### Instructions for the task
In the listing below, count every line that contains "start". Give nothing but the number.

### Data excerpt
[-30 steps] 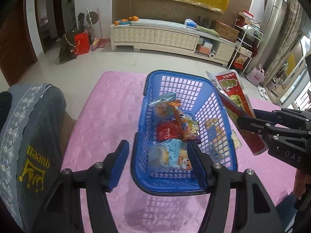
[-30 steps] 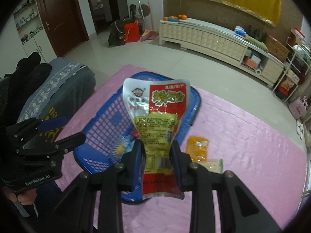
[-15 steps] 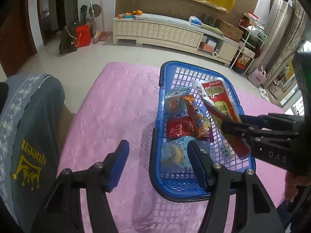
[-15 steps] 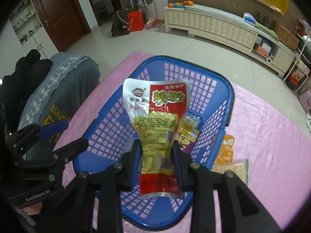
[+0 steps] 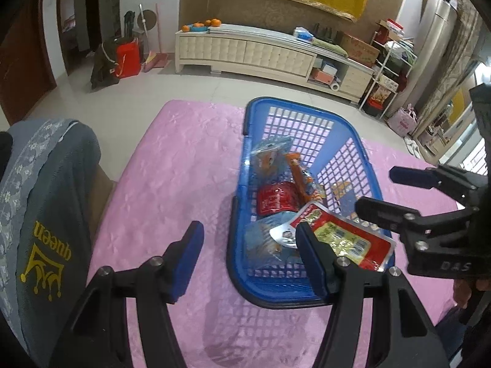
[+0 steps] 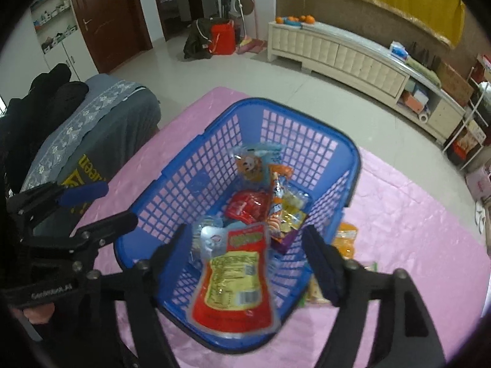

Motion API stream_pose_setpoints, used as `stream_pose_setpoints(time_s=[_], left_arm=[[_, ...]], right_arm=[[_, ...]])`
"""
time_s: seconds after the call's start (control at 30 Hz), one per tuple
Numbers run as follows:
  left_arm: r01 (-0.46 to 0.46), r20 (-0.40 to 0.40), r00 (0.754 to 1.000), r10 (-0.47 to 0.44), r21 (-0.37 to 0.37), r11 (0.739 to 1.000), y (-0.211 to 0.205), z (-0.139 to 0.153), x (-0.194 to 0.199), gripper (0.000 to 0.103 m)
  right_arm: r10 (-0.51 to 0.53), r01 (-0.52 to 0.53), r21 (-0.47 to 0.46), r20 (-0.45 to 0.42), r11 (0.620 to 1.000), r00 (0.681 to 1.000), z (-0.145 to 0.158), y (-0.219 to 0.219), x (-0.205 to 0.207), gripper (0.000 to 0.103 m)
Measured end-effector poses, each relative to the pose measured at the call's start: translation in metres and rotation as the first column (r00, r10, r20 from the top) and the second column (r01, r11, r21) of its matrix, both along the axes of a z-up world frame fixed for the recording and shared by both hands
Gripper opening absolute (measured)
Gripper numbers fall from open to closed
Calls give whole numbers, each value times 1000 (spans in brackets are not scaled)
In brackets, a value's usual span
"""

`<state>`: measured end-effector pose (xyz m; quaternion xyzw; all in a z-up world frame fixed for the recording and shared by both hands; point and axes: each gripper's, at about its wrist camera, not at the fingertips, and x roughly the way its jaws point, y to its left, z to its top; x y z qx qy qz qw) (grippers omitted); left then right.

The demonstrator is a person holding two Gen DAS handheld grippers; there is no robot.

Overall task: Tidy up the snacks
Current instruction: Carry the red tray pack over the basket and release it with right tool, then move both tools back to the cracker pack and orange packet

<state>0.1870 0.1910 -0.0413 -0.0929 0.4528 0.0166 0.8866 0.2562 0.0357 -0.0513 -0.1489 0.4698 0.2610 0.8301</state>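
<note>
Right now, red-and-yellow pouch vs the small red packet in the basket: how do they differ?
The red-and-yellow pouch is the larger and longer one; the small red packet is short and crumpled. The pouch lies at the near end of the blue basket, overlapping its rim, between the opening jaws of the right hand-held gripper with no pad on it; the packet sits mid-basket among other snacks. Both are glossy sealed snack packs.

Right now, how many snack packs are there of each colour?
Red: 2, the red pack and the red-yellow pouch
Blue: 2, the cartoon pack and the light-blue pack
Orange: 2, the strip and the orange pack outside the basket
Yellow: 1, the yellow pack
Pale: 1, the pale pack outside
Total: 8, though the pile is hard to separate
</note>
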Motion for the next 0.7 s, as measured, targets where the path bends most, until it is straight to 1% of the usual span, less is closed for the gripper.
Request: stream_pose_setpoints(time_s=[0.2,0.37,0.57,0.67,0.7], left_arm=[[46,18,999,-46,20,999,-26,10,-1,60],[79,19,997,-80,42,996,-50,16,3,60],[134,11,991,-135,69,989,-88,19,14,60],[173,8,985,-175,99,980,-111,19,18,70],[186,12,982,-188,109,976,-118,20,19,70]], right_arm=[[-61,61,14,17,998,998,12,-40,-3,83],[-127,126,50,16,991,992,21,-82,-2,83],[-157,154,85,35,984,987,29,-114,-3,83],[-172,168,85,50,982,984,31,-129,-5,83],[-179,174,83,54,981,982,30,-136,-6,83]])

### Task result
2